- [Action item]: Consider the listing below. Extract exactly the lines from the line containing "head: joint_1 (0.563" to the line containing "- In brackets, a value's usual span", both included.

------ Recorded data ------

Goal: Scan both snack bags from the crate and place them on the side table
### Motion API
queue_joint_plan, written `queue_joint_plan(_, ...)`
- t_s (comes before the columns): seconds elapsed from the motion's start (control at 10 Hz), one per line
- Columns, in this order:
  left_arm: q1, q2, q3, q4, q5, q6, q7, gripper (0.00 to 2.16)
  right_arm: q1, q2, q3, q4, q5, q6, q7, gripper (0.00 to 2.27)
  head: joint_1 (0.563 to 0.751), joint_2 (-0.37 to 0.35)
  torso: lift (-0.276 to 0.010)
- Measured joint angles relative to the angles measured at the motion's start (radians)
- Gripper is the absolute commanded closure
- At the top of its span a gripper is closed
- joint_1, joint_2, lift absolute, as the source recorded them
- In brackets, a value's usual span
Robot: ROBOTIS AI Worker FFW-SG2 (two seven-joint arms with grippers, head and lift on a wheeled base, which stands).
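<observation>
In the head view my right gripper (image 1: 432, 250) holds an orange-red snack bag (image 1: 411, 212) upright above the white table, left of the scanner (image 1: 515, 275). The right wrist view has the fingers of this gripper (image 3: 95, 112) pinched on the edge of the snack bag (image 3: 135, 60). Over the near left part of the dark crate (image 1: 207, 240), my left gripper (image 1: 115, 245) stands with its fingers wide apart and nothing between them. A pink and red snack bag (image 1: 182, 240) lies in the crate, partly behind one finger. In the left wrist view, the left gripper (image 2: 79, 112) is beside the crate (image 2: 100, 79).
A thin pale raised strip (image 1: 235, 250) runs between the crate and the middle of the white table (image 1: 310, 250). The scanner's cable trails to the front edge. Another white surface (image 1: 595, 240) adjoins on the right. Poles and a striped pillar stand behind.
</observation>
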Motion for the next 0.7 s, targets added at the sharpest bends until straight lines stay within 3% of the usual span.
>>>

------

- [Reply]:
  head: joint_1 (0.563 to 0.751), joint_2 (-0.37 to 0.35)
  torso: lift (-0.276 to 0.010)
- Measured joint angles relative to the angles measured at the motion's start (radians)
- Gripper is the absolute commanded closure
- At the top of its span a gripper is closed
- joint_1, joint_2, lift absolute, as the source recorded them
- In brackets, a value's usual span

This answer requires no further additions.